Immunolabelling, direct, indirect and tertiary
Figure 2: Immunolabeling can be performed directly (a), indirectly (b) and indirectly with a tertiary signal amplification reagent such as a conjugated streptavidin.

FabuLight™ secondary antibodies are labeled Fab fragments with specificity for the Fc region of IgG or IgM antibodies. They can be used for attaching fluorophores or biotin to primary antibodies prior to incubation with the sample, thereby eliminating the need for a secondary antibody incubation step yet still providing signal amplification.

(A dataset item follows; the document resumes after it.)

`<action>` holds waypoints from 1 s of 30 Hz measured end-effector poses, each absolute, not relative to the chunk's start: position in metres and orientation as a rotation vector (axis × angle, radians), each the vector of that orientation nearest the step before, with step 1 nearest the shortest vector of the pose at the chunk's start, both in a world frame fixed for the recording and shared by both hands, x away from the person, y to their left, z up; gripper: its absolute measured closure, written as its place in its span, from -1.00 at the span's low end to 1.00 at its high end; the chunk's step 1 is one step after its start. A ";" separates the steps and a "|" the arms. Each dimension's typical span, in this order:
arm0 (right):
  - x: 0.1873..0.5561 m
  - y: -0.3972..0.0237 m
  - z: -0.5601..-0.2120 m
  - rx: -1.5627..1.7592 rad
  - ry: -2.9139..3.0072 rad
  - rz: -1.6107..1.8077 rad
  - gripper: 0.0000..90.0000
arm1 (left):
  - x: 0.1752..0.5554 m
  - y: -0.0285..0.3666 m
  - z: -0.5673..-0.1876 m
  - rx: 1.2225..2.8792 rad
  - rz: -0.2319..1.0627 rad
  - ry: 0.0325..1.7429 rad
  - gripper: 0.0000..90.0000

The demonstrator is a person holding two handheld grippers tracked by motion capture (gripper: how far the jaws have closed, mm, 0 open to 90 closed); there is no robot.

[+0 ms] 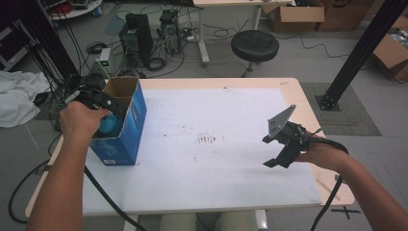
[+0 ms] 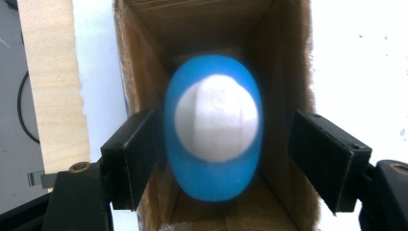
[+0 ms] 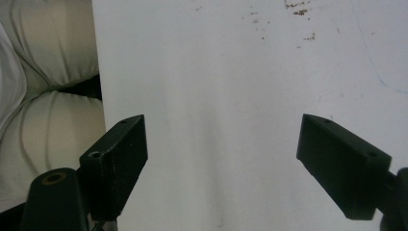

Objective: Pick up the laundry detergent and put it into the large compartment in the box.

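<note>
The blue box (image 1: pixel 119 126) stands open-topped at the left edge of the desk (image 1: pixel 216 163). The left gripper (image 1: pixel 103 103) is positioned above the box opening, pointing down into it. Its fingers (image 2: pixel 132 161) are parted and grip nothing. The blue-and-white bottle (image 2: pixel 214 127) sits inside the box, between the fingers but clear of both. The right gripper (image 1: pixel 278 153) hovers over bare desk, well apart from the box, with its fingers (image 3: pixel 115 159) spread wide and empty.

The blue bottle (image 2: pixel 213 127) in the box (image 2: pixel 284 57) looks blurred.
</note>
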State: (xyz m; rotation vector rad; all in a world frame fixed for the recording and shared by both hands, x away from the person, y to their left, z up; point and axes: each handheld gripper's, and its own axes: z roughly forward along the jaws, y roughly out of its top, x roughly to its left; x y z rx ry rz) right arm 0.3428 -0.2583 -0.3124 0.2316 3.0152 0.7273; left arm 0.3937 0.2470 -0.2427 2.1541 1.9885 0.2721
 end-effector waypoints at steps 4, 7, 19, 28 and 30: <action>0.343 -0.257 -0.312 0.222 3.012 0.732 -0.60 | 0.392 0.244 -0.238 2.171 0.267 1.987 -0.42; 0.342 -0.256 -0.311 0.224 3.013 0.730 -0.60 | 0.391 0.241 -0.235 2.189 0.265 1.978 -0.43; 0.341 -0.255 -0.310 0.218 3.012 0.734 -0.60 | 0.386 0.230 -0.213 2.220 0.286 1.939 -0.49; 0.340 -0.253 -0.310 0.208 3.012 0.733 -0.60 | 0.383 0.206 -0.205 2.277 0.296 1.847 -0.54; 0.340 -0.253 -0.310 0.209 3.011 0.730 -0.61 | 0.383 0.200 -0.204 2.289 0.295 1.828 -0.54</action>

Factors to consider for secondary antibody selection

The vast array of secondary antibodies that is available, coupled with their capacity for signal amplification, makes them a popular choice for many different research applications. However, there are several important factors that should be considered when selecting secondary antibodies, including the following:

Type of label

Secondary antibodies are labeled with enzymes such as horseradish peroxidase (HRP) and alkaline phosphatase (AP), fluorescent proteins such as R-phycoerythrin (RPE) and allophycocyanin (APC), and a broad range of fluorescent dyes (e.g., Brilliant Violet®, DyLight™, and Alexa Fluor® dyes). They may also be conjugated to biotin, gold nanoparticles or agarose beads, as well as many other moieties. Choosing between the available labels largely comes down to the type of immunoassay being performed and whether there is a need for multiplexing. For example, an ELISA for a single analyte might use a secondary antibody labeled with HRP to produce a chromogenic readout, and that same secondary antibody could also be used for chemiluminescent Western blotting, while a microscopy-based assay for detecting both a total protein and a phosphorylated isoform might use a pair of fluorophore-labeled secondary antibodies for multiplexed detection.

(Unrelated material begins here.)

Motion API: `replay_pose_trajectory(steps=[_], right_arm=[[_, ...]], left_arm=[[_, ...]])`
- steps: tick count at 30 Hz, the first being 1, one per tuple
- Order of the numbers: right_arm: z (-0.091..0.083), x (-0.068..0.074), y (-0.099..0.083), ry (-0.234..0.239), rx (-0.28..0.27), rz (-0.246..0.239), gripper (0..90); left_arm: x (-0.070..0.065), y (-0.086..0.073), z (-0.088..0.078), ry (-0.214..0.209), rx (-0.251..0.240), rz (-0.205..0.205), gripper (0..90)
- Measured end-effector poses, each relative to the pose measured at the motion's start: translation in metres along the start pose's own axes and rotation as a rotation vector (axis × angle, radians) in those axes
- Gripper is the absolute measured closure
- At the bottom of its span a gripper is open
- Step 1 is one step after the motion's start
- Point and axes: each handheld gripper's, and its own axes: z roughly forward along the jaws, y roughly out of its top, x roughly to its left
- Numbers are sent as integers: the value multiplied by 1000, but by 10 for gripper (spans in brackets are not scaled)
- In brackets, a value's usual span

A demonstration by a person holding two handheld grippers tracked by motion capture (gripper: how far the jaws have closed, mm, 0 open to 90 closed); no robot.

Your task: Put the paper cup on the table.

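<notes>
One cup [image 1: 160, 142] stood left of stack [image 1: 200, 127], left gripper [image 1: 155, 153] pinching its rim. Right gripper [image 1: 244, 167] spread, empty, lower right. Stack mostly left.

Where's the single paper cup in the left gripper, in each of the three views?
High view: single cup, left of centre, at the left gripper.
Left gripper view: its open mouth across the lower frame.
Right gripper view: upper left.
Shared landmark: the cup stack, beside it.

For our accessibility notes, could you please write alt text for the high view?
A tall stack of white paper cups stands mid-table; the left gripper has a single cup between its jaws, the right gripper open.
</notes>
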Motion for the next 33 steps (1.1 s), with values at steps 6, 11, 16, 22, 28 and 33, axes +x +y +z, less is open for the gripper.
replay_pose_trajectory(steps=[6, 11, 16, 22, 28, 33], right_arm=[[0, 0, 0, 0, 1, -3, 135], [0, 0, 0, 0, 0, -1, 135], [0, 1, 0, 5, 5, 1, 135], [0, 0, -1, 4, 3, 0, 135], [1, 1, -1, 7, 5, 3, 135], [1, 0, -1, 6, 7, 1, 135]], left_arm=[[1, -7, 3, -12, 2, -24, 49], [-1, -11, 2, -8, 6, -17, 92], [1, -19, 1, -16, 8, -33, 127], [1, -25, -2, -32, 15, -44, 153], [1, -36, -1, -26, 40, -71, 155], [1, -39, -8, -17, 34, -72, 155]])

Because antibodies from different host species often share similar structure and homology, a secondary antibody raised against the immunoglobulins of one species may also recognize those of another. This can result in non-specific signal due to off-target binding. One way of avoiding non-specific signal is to use cross-adsorbed secondary antibodies, which are secondaries that have been pre-incubated with species other than the target. Situations where cross-adsorbed secondary antibodies are especially useful include immunohistochemistry (IHC), to prevent unwanted secondary antibodies binding to the sample material; sandwich ELISA with indirect detection, to prevent secondary antibodies from binding to the capture antibody; and various multiplexed experiments, to safeguard accurate target detection.

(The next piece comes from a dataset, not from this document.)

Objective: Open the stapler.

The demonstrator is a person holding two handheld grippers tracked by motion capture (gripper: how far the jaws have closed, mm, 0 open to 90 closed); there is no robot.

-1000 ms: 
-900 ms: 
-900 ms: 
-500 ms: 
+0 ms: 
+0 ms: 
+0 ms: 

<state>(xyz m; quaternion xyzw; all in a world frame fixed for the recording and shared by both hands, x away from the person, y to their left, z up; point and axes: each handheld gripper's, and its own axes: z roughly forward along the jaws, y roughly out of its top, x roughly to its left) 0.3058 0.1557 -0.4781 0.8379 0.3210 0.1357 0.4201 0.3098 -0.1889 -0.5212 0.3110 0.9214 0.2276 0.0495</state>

Whole antibody or antibody fragment

Although intact secondary antibodies remain highly popular for scientific research, antibody fragments such as Fab and F(ab’)2 are seeing increased use. One reason for this is that they eliminate the risk of non-specific binding to Fc receptors on immune cells due to not having an Fc region. In addition, the smaller size of antibody fragments allows them to enter cells and tissues more easily than whole antibody molecules, making them useful for detecting intracellular targets.

Tertiary reagents

An alternative approach to using secondary antibodies for indirect detection is to introduce a tertiary reagent into the experimental workflow. For example, a biotinylated secondary antibody bound to an unlabeled primary antibody might be detected with a labeled streptavidin reagent. This offers another means of signal amplification, as well as provides greater experimental flexibility if the desired secondary antibody is not available commercially.

Antibody applications

Antibodies have utility for an almost limitless number of research applications. These include established methods like Western blotting, ELISA, and flow cytometry, as well as newer techniques such as super-resolution microscopy (SRM), surface plasmon resonance (SPR), and expansion microscopy. Antibodies are also used for diagnostic and clinical purposes, spanning everything from pregnancy testing, confirming viral infections, and testing for banned drug substances, through to treating conditions including cancer, hematological disease, and immune-related disorders.